Correspondence to: Richard K. Wilson1
Email: rwilson@watson.wustl.edu
Accession numbers for the sequence analysed for this paper can be found in Table 1. All reported DNA sequences have been deposited in GenBank or EMBL. The updated chromosome 7 sequence can be accessed through GenBank accession BL000002.
Abstract
Human chromosome 7 has historically received prominent attention in the human genetics community, primarily related to the search for the cystic fibrosis gene and the frequent cytogenetic changes associated with various forms of cancer. Here we present more than 153 million base pairs representing 99.4% of the euchromatic sequence of chromosome 7, the first metacentric chromosome completed so far.

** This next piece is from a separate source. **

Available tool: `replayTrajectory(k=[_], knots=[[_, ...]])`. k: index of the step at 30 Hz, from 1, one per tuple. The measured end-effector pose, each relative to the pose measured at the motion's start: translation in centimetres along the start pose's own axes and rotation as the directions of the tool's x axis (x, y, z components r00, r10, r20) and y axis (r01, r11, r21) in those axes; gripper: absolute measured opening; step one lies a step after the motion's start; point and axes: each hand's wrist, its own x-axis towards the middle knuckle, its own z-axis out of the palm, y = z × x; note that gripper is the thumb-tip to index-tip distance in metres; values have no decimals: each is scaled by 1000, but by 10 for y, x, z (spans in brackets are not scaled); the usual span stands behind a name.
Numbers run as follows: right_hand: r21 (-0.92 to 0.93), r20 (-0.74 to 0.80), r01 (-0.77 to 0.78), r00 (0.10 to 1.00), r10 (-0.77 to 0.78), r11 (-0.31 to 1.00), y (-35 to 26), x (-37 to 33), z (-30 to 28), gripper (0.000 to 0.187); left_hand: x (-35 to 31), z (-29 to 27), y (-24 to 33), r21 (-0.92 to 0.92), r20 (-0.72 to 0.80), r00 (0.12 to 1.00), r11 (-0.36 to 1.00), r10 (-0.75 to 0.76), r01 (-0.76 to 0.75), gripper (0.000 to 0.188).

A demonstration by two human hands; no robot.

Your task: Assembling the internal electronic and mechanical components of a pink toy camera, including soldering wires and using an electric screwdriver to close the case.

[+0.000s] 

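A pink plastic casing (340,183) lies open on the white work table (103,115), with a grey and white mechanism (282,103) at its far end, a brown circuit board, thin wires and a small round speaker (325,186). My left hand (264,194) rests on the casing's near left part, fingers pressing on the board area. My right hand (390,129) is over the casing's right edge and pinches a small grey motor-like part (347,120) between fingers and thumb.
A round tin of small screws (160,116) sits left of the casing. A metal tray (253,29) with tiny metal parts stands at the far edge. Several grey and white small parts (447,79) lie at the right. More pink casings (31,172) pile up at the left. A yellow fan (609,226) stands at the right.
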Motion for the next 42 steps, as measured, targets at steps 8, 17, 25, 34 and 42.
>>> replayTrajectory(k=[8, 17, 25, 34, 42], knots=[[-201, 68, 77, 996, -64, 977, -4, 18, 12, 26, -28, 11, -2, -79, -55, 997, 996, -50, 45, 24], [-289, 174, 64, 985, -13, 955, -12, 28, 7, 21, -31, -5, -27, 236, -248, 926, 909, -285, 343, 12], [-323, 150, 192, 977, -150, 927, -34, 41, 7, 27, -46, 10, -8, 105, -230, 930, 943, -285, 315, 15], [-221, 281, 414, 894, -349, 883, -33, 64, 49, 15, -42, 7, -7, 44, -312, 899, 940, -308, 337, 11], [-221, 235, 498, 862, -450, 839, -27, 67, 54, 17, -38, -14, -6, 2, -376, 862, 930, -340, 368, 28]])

The sequence has excellent concordance with previously established physical and genetic maps, and it exhibits an unusual amount of segmentally duplicated sequence (8.2%), with marked differences between the two arms. Our initial analyses have identified 1,150 protein-coding genes, 605 of which have been confirmed by complementary DNA sequences, and an additional 941 pseudogenes. Of genes confirmed by transcript sequences, some are polymorphic for mutations that disrupt the reading frame.